I have a few question on these design. First designed has been built on a bread board and the second design is technically the same thing but with a P-MOS which reduce gives better results at lower voltages than an N-MOS.

In both case, it is being supplied current from a current regulator. The voltage may vary from 0V to 24V depending on the load connected. It's a current source but not an ideal current source that will be able to provide infinite amount of current fixed. For example if set to 0.1A it will output 24V for a 24 Ohm resistor at 1A. But will output 24V at 0.5A for a 48 Ohm resistor.

  1. Is there any real advantage to use such topology instead of using one N-Mosfet. I read that it's easier to drive a N channel mosfet when the load is before the mosfet as it reduce the gap between Vgs and and Vth.

  2. I read that it's better to drive a MOSFET fully ON or fully OFF. In this example 1V will make the M1 MOSFET not completely ON. The solution would be to PWM the voltage set input with a duty cycle of (1/12)*100 = 8.3%.

  3. As the voltage will change from 0V to 12V super rapidly.

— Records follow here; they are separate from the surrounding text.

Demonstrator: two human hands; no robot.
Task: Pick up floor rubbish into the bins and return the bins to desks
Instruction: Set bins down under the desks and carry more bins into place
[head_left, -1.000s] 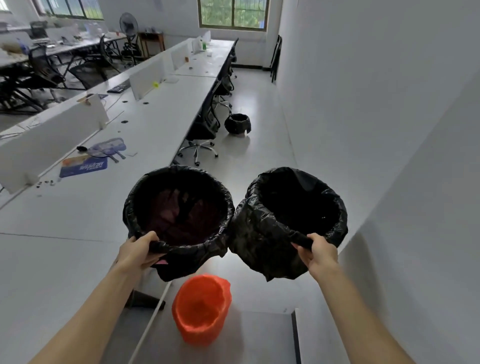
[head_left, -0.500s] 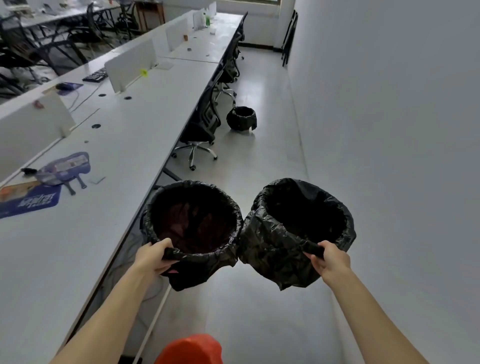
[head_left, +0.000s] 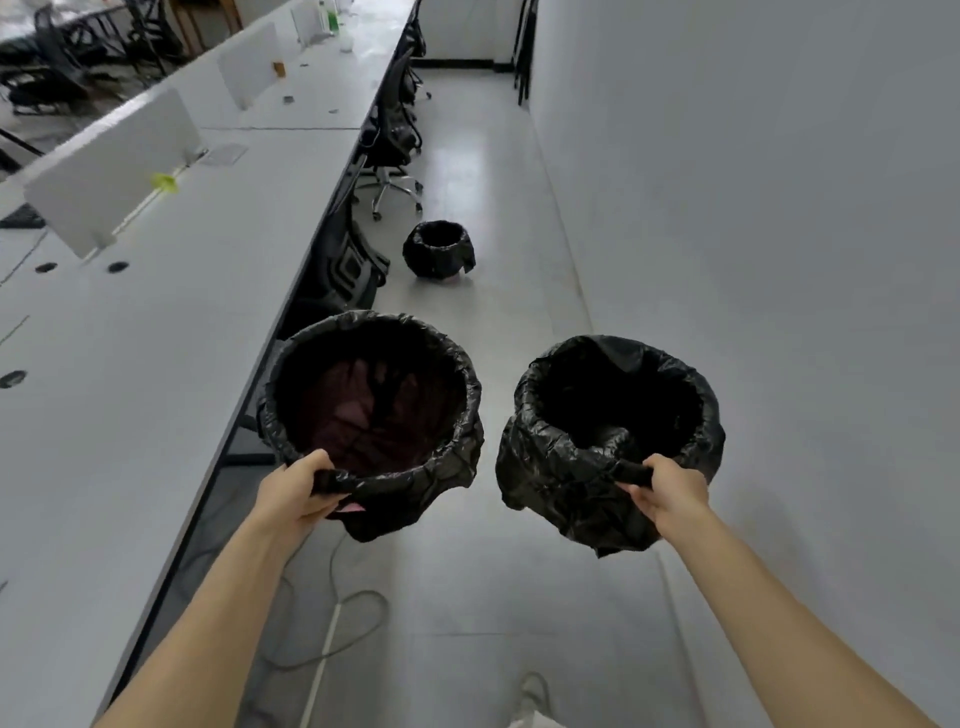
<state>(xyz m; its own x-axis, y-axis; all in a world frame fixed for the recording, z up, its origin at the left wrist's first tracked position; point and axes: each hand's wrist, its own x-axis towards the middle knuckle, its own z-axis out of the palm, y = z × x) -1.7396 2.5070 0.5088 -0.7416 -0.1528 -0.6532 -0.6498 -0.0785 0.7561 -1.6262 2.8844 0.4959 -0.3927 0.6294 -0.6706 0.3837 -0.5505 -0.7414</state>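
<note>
White desk (head_left: 156, 364) fills the left of the frame, with low white dividers (head_left: 114, 166) standing along it toward the upper left. At lower centre-left, the left hand (head_left: 296, 499) clamps the near rim of the left bin (head_left: 470, 447), its fingers curled tight round the bunched black liner. That bin hangs off the floor (head_left: 493, 597) just beside the desk edge, its mouth facing up and something dark reddish showing inside. A grey cable (head_left: 358, 618) loops on the floor below it. Up the aisle, at upper centre, a third bin (head_left: 439, 249) in a black liner sits on the floor near an office chair (head_left: 389, 140) pushed to the desk. Right of centre, the right bin (head_left: 550, 483) is held up too, apart from the left one, its liner loose and crumpled. The right hand (head_left: 670, 499) grips its near rim, fingers wrapped round the plastic, with the bin lying beyond the knuckles. Plain white wall (head_left: 779, 208) covers the right side.
</note>
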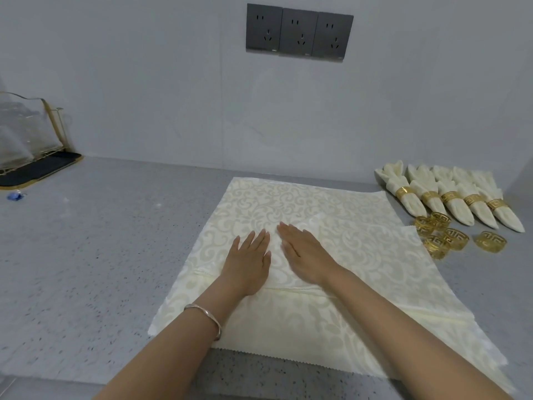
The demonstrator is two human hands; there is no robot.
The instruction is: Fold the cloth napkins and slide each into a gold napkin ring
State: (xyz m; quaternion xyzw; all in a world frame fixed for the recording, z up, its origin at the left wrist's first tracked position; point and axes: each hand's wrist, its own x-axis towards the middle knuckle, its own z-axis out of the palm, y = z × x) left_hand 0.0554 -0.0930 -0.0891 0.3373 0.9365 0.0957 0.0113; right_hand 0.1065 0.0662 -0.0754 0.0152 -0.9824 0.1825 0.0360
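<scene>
A cream patterned cloth napkin (294, 203) lies spread flat on the grey speckled counter, with more cream cloth under it toward the near edge. My left hand (249, 259) and my right hand (302, 252) rest side by side on its middle, palms down and fingers straight. At the right, several folded napkins in gold rings (450, 197) lie in a row. Several loose gold napkin rings (450, 236) sit just in front of them, beside the cloth's right edge.
A clear rack on a black, gold-rimmed tray (37, 168) stands at the far left, with a small blue scrap (15, 195) near it. Dark wall sockets (298, 31) hang above. The counter's front edge (43, 379) runs along the bottom left.
</scene>
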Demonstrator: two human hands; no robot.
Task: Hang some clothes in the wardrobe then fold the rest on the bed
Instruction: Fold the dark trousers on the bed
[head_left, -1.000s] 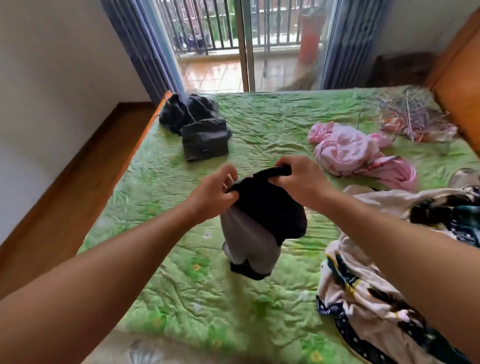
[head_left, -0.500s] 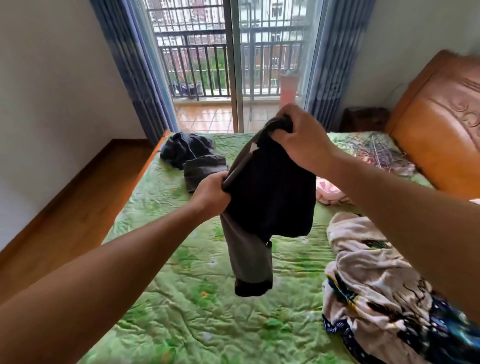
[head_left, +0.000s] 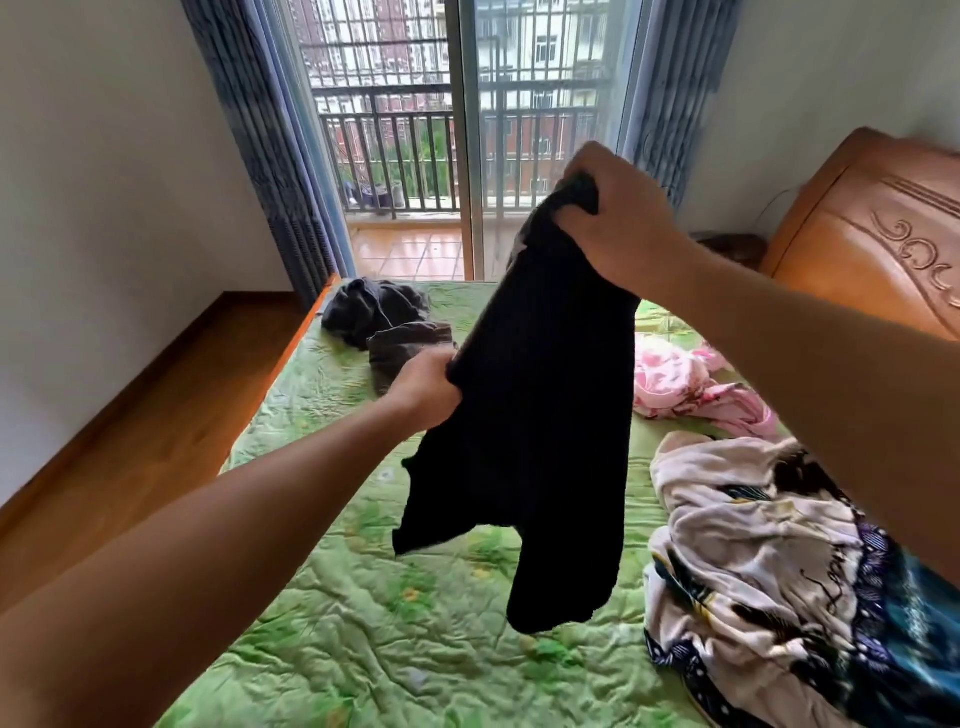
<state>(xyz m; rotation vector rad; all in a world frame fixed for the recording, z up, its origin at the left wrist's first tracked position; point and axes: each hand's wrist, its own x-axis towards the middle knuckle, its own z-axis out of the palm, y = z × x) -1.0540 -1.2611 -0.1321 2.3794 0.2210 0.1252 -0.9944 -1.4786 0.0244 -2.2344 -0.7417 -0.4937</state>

What's the right way to filter the noise with a cap? I guess that if the cap is too big, it could charge up to 12V faster than it discharge. Which is why I believe this whole schematic looks a bit over engineered as it I'm ending up with a complicated on/off switch. And most component could be replace by a MCU controlling the PWM duty cycle according to a feedback from an ADC.

My goal is to be able to reduce the heat produced by the MOSFET M1.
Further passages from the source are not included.